Would you please transcribe, exactly as written, the lines of the entries below starting at the one that holds "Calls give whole" and ending at the one that holds "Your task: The", both included?
[Opening EXTRACTED ENTRIES section]
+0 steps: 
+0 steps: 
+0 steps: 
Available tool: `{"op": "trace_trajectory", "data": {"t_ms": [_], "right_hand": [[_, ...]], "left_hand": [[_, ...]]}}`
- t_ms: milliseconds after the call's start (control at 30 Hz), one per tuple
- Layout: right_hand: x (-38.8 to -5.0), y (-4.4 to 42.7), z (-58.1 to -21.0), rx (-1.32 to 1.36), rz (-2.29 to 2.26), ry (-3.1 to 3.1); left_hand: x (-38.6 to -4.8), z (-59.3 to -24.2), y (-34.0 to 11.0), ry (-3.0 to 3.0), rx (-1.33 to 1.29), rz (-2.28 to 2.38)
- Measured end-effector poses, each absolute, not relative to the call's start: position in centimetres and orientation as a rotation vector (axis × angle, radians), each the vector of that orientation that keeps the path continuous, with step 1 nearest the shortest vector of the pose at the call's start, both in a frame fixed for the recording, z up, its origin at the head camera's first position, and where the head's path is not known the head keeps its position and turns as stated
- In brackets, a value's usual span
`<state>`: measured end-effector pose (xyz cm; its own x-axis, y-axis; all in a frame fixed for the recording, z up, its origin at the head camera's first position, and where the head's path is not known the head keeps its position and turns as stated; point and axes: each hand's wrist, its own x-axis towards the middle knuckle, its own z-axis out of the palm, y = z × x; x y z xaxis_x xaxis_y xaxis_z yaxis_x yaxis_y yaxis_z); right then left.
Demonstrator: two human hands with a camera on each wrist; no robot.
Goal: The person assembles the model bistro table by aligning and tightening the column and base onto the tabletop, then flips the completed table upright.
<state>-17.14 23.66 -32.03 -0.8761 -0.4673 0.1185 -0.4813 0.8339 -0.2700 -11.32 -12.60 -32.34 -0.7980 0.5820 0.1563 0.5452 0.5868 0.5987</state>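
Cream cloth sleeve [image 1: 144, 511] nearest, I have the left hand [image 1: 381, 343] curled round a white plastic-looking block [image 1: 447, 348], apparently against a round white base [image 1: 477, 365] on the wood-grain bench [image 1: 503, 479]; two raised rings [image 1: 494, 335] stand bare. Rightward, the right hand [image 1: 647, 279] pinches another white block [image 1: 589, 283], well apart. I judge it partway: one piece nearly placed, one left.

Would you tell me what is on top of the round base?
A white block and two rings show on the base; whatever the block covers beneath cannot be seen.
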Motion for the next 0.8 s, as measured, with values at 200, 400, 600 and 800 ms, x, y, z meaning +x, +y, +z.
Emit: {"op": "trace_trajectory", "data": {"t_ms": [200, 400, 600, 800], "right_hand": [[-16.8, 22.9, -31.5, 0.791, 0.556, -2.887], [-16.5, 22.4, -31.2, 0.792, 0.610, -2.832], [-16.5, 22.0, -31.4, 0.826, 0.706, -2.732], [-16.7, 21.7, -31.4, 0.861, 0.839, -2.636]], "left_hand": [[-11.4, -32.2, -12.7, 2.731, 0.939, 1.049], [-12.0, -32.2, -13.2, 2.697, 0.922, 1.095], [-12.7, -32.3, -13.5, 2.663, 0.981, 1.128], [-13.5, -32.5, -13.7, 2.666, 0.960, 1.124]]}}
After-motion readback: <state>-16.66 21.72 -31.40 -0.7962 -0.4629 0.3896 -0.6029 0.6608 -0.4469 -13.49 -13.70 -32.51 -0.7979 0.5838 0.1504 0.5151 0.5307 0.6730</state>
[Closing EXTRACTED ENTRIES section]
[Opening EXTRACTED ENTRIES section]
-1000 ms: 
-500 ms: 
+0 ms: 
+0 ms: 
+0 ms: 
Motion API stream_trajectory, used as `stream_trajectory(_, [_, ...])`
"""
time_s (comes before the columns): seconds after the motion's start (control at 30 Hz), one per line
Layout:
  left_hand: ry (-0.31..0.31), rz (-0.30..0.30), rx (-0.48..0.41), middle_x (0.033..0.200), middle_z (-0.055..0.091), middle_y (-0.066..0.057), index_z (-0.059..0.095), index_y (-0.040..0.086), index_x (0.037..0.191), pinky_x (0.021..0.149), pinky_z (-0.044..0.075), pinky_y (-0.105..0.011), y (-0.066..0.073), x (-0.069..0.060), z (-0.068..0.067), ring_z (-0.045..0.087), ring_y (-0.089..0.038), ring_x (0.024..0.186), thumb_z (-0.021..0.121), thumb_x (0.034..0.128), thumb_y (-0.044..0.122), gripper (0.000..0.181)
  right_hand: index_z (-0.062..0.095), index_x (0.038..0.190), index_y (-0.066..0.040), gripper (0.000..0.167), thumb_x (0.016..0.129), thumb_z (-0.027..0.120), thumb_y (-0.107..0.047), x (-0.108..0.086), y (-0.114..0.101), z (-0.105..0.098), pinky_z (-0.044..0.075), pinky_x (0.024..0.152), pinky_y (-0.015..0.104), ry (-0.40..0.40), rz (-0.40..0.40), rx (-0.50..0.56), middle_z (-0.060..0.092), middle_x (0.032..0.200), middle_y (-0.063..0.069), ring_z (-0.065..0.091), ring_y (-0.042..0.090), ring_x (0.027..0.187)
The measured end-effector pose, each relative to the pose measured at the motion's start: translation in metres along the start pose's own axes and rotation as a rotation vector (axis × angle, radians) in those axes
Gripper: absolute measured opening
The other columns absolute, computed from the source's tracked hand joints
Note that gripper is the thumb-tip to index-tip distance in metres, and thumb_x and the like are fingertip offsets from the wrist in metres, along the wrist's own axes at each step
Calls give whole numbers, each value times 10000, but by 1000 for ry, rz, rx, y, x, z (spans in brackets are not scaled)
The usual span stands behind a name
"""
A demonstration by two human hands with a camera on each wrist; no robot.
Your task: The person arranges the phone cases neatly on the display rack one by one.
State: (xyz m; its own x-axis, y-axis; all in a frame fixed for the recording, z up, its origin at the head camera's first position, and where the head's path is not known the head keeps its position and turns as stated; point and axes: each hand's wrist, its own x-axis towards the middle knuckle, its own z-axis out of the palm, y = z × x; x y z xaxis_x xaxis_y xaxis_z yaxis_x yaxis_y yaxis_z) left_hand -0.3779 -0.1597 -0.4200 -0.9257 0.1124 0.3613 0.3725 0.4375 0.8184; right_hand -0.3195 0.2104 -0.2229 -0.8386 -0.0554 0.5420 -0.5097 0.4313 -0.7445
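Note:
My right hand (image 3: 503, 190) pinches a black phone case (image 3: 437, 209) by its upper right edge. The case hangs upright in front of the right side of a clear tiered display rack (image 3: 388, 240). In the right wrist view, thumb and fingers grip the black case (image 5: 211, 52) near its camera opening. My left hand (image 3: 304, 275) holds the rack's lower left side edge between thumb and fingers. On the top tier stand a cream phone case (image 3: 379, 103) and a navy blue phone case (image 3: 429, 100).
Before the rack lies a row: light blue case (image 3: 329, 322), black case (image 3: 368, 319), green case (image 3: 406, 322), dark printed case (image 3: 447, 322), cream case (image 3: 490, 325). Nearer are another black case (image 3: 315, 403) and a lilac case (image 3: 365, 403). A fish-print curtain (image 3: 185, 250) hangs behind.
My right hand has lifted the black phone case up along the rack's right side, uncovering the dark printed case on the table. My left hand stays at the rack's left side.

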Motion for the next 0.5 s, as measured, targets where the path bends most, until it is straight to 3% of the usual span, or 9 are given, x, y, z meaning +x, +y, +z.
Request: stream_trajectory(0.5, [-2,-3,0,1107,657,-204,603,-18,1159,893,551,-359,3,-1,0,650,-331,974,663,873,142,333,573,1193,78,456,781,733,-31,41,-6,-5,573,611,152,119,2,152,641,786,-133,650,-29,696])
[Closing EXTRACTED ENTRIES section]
- **ANSWER SECTION**:
Calls give whole numbers, each value times 10000, but by 1000 for ry, rz, rx, y, x, z (spans in brackets are not scaled)
The usual span stands behind a name
"""
A demonstration by two human hands with a camera on each wrist; no robot.
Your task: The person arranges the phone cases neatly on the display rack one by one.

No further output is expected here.